For even more ways to speed up your landing page, check out these tips on improving loading speeds.
3. Confusing layout
Most visitors look at a landing page in a specific pattern. If your page layout doesn’t mesh with the way that humans naturally view content, your customers will get thrown off and bounce.
Good landing pages have a visual hierarchy that guides viewers through their content. They present information within an F- or Z-shaped pattern and make important elements stick out with colors, contrast, and size. You want the most critical elements of your page to stand out in your visuals.
It sounds complicated, but a visual hierarchy is pretty simple to make. Look at how this Awayco landing page presents its elements.

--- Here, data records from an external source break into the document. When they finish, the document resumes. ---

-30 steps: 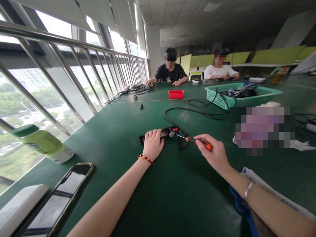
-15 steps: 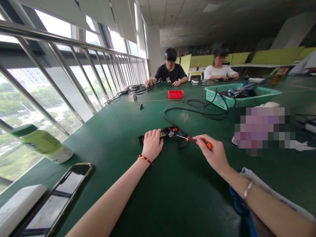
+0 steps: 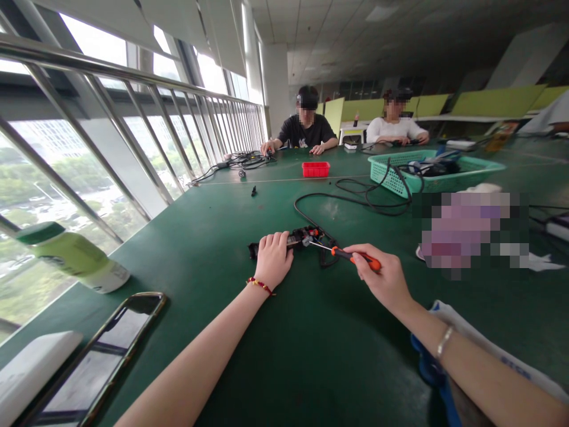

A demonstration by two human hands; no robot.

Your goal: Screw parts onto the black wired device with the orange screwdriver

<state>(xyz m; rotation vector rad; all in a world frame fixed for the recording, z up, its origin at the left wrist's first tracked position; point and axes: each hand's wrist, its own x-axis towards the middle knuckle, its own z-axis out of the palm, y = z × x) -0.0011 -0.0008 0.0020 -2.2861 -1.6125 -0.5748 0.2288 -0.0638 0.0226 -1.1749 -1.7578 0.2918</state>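
Note:
My left hand (image 3: pixel 274 260) is wrapped over a black elongated device (image 3: pixel 299 236) with exposed inner parts, pressing it on the green table (image 3: pixel 284 332). A screwdriver (image 3: pixel 355 257) with an orange and black handle is gripped in my right hand (image 3: pixel 386 274). Its shaft points left, and the tip is at the grey part near the device's right end; whether it touches cannot be made out. A black cable (image 3: pixel 306 196) runs from near the device toward the back right.
At the left are a green bottle (image 3: pixel 75 255), a phone (image 3: pixel 106 356) and a white object (image 3: pixel 38 365). Farther back sit a red tray (image 3: pixel 316 170) and a teal basket (image 3: pixel 400 176) with cables. Two people sit across the table. Cloth (image 3: pixel 480 350) lies under my right forearm.
The screwdriver and my right hand have shifted slightly left, and the shaft's tip sits a little lower against the device. My left hand keeps its hold.

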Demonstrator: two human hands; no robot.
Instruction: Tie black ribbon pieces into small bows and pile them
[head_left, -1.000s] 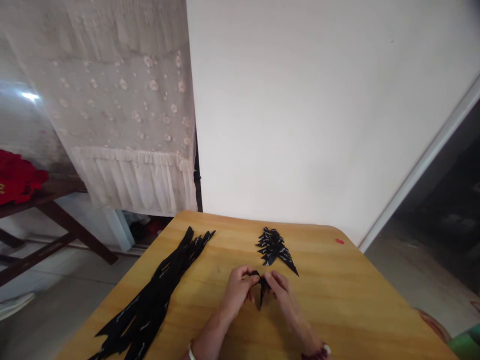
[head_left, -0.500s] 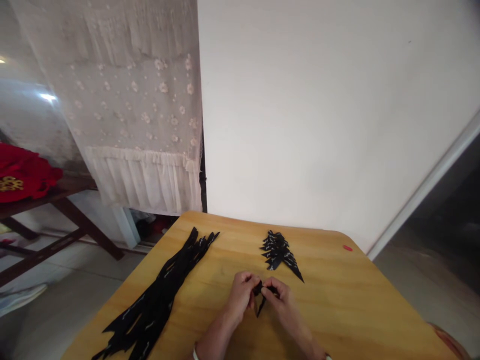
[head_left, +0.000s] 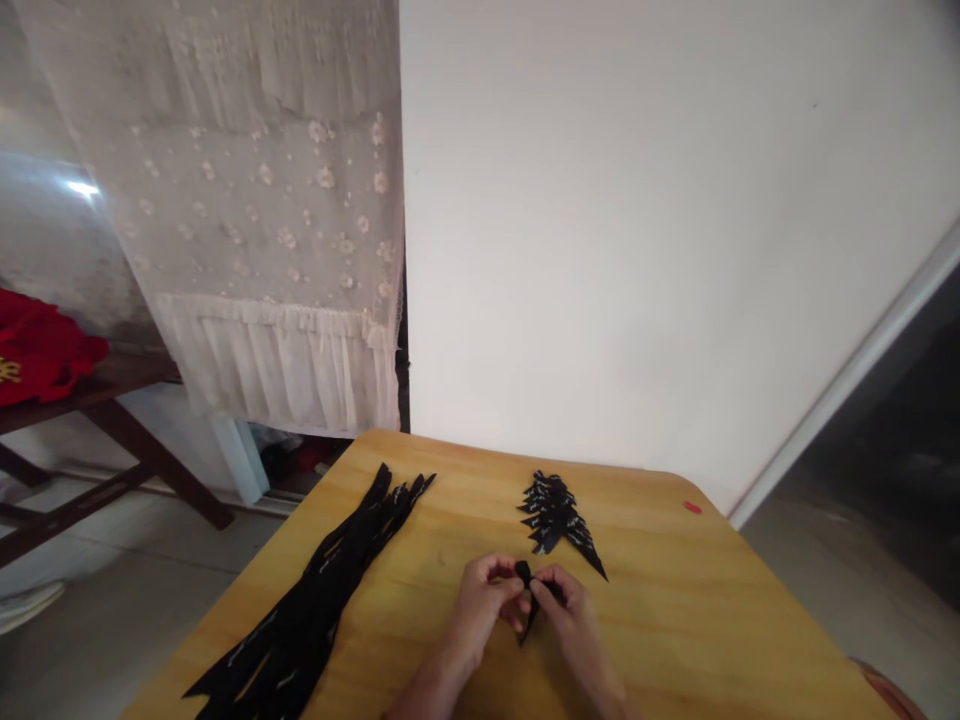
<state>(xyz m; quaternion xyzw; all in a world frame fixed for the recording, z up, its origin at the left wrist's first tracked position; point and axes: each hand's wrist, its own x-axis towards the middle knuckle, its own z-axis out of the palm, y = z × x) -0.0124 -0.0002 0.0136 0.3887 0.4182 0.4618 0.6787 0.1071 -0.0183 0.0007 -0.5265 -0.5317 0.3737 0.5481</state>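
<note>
My left hand (head_left: 484, 600) and my right hand (head_left: 564, 597) meet over the near middle of the table, each pinching a black ribbon (head_left: 523, 571). A small loop of it stands up between the fingertips, and a pointed tail hangs below toward the tabletop. Part of the ribbon is covered by my fingers. Just beyond my hands lies a stack of black ribbon bows (head_left: 551, 512) with white printing, overlapping in a row. To the left a long bundle of loose black ribbon strips (head_left: 322, 590), also printed in white, stretches along the table.
The wooden table (head_left: 675, 600) stands against a white wall panel (head_left: 600, 230). A small red piece (head_left: 692, 508) lies near its far right corner. At the left hang a lace curtain (head_left: 285, 220) and, behind, a dark wooden bench (head_left: 127, 420) bearing red cloth (head_left: 45, 345).
My fingers have shifted on the ribbon, and its loop now shows more clearly above the fingertips. The view has moved slightly; the bows and the strips lie as before.
</note>
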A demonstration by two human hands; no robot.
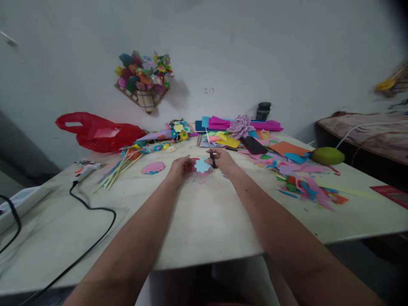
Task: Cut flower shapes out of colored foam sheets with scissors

This section’s visuals follow a subtle Z pattern. Each headline comes in large, bold text, and the purchase CTA button stands out in bright blue.
As you create your landing page’s layout, make sure it looks good on mobile. Since you have less space to work with, you mainly have to make sure that there’s enough white space to present your content in manageable chunks.
Trackin’ for Success—Optimize Your Pages to Counter the Bounce
Bounce rates may be insightful, but they aren’t the only factor in play in your landing page’s success.
A high bounce rate doesn’t automatically mean you have a bad landing page. Instead, think of it as a sign that something’s off. After you make the fixes discussed in this blog post, keep an eye on your landing page metrics, including your bounce and conversion rates. Landing page optimization is never complete, really—it’s more about making metrics-driven adjustments over time.